Learning Haskell #2 - Hello Haskell

The Goal
Like learning many other programming language, I start the first step of writing a tiny hello world program in order to get familiar with the Haskell tooling including:
- What tooling is it?
- Install the tooling.
- Set up the IDE/Editor etc. (I am comfortable with Intellisense somehow)
- Initialize -> Write code -> Compile -> Run
- A little bit dive into the hello world program using my experiences in other programming languages as comparison.
That’s it. I do not expect these will be wordy.
The Tooling
Like I wrote in the previous blog, I got to know the ghcup, which is the modern tooling to install other necessary tooling to kick started in one-stop-shop manner. Similar things in other programming languages like rustup in Rust, volta in nodejs and more.

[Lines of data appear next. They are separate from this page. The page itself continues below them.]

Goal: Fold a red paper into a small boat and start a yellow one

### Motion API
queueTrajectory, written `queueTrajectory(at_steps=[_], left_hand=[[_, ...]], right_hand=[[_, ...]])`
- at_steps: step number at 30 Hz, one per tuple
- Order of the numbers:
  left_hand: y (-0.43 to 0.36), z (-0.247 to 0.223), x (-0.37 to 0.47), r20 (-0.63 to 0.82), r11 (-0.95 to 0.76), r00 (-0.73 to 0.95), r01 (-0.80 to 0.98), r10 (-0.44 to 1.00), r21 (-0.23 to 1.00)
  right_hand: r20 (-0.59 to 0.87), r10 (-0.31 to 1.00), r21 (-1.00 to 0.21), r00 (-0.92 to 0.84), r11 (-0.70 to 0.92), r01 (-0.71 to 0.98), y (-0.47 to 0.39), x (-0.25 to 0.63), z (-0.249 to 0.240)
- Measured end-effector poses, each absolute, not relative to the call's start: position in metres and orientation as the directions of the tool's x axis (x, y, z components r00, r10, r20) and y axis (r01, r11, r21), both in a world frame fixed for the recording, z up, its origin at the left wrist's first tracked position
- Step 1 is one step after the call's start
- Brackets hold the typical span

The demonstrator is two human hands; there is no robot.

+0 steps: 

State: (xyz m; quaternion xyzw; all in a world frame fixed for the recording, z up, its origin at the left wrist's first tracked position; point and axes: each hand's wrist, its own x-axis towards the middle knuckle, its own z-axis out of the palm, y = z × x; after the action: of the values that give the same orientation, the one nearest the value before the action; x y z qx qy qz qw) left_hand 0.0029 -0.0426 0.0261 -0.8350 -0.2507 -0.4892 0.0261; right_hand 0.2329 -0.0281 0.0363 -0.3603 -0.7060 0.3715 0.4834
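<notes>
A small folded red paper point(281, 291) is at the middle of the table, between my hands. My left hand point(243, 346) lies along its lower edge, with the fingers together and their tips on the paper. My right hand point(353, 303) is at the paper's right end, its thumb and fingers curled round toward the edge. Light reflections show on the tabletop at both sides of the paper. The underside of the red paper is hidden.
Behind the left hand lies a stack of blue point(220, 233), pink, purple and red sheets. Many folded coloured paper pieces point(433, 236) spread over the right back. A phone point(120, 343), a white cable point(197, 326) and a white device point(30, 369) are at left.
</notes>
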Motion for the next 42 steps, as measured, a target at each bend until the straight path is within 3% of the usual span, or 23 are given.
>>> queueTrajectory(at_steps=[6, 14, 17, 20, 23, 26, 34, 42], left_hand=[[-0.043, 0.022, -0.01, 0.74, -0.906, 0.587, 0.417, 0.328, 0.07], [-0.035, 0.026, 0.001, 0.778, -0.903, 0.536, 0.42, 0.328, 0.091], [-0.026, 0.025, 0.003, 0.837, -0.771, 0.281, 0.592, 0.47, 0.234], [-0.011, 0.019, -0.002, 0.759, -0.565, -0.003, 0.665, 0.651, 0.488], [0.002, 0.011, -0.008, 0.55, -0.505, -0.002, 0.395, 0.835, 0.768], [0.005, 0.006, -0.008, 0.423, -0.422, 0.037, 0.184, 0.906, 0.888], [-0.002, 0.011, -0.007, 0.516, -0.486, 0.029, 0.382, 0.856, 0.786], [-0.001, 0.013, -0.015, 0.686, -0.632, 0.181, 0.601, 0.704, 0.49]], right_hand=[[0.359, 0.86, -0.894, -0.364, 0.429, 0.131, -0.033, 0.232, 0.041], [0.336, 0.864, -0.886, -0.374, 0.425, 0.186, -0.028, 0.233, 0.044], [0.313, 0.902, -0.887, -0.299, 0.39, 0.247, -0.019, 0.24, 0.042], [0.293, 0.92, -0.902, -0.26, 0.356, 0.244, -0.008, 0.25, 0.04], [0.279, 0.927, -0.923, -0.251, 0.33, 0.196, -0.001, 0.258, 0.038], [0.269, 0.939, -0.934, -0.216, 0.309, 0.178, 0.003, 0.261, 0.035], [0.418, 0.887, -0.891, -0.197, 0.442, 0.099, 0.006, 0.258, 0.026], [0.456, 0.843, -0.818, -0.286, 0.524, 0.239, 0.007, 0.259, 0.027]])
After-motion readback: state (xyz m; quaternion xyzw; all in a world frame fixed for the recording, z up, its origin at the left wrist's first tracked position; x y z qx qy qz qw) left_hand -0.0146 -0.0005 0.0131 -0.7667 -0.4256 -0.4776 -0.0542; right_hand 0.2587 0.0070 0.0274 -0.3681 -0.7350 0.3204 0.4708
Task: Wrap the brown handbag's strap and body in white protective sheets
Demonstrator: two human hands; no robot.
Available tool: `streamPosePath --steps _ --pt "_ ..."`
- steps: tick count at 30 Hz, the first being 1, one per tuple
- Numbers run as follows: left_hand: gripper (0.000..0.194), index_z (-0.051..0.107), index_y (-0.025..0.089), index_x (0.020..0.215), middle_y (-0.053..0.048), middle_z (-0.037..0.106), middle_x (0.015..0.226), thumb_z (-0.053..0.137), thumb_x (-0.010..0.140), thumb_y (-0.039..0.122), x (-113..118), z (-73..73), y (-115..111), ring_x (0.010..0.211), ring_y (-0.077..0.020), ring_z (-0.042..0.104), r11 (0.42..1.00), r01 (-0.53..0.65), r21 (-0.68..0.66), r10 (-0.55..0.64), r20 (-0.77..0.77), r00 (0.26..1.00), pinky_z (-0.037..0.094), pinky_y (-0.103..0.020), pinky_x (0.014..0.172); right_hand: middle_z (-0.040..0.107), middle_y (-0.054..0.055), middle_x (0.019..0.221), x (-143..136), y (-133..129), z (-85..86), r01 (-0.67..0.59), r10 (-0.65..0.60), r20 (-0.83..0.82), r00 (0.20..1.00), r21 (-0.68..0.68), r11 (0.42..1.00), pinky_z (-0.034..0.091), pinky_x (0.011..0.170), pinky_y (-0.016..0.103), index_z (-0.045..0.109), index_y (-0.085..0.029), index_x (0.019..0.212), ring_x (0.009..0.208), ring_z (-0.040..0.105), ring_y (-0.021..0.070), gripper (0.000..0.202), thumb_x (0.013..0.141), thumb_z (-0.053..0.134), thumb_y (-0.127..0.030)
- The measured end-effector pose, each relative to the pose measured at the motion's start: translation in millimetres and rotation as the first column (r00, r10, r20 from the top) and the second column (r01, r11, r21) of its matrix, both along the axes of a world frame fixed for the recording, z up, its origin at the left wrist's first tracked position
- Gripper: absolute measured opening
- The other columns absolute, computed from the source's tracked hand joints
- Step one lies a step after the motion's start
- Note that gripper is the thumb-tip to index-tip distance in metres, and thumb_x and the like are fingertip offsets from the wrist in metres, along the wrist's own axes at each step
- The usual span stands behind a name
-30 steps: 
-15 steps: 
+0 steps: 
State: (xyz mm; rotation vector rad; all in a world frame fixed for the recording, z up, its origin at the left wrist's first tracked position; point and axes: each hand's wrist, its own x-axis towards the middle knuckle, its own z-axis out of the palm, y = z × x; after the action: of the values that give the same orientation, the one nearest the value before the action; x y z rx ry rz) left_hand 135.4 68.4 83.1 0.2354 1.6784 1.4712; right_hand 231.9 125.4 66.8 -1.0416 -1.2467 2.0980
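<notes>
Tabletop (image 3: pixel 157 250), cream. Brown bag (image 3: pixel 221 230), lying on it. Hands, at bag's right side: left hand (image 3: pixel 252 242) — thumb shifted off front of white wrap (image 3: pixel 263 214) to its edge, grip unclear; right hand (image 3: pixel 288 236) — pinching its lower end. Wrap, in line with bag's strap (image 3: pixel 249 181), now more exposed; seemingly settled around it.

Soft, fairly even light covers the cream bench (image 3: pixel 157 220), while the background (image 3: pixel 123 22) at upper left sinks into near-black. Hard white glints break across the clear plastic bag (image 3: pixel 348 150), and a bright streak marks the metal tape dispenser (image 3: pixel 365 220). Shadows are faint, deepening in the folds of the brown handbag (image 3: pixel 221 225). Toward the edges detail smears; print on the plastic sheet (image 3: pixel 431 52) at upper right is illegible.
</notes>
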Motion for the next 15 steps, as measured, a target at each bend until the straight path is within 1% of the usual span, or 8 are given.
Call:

First of all, you must be comfortable to be a terminal user and you can have a cozy terminal environment like a sophisticated shell - I mean bash, so that I always encourage programming beginner to use UNIX OS (Linux or MACOSX) rather than Windows (Yes, I know, you will still be stick with Windows anyway). Okay, all my following operations are done on with Linux Mint(an Ubuntu distro)/Bash.
To install ghcup, that is pretty easy by one curl command from a remote script and pipe to the sh (yes, bash can interpret sh script), then wait for the installation finish.
Then export ghcup binaries in to your $PATH
variable in .bashrc
etc.
PATH="$HOME/.ghcup/bin:$PATH"
export PATH
Then type ghcup
in your terminal then you should see the output, which means the ghcup installation succeeds. Go to next step.
Installing Other Toolings from ghcup
ghcup is a tool for you to download and install other Haskell related tools from one place instead of you head around internet to find them. In your terminal, run ghcup tui
that displays a wonderful TUI (terminal user interface) for you to pick up tools and their right versions to install or set or uninstall in one place. We shall need these tools
- ghc : Haskell compiler. Yes, Haskell is a compile language
- calbal : Build and package tool
- stack : Yet another build and package tool. I don’t want to dive deeper where it is normal that there are maven and gradle in java world
- hls : Haskell language server. There is a LSP standardizes for different programming languages that allows editor people to create plugin for particular language with abilities like intellisense. VSCode Haskell Extension uses hls under the hood.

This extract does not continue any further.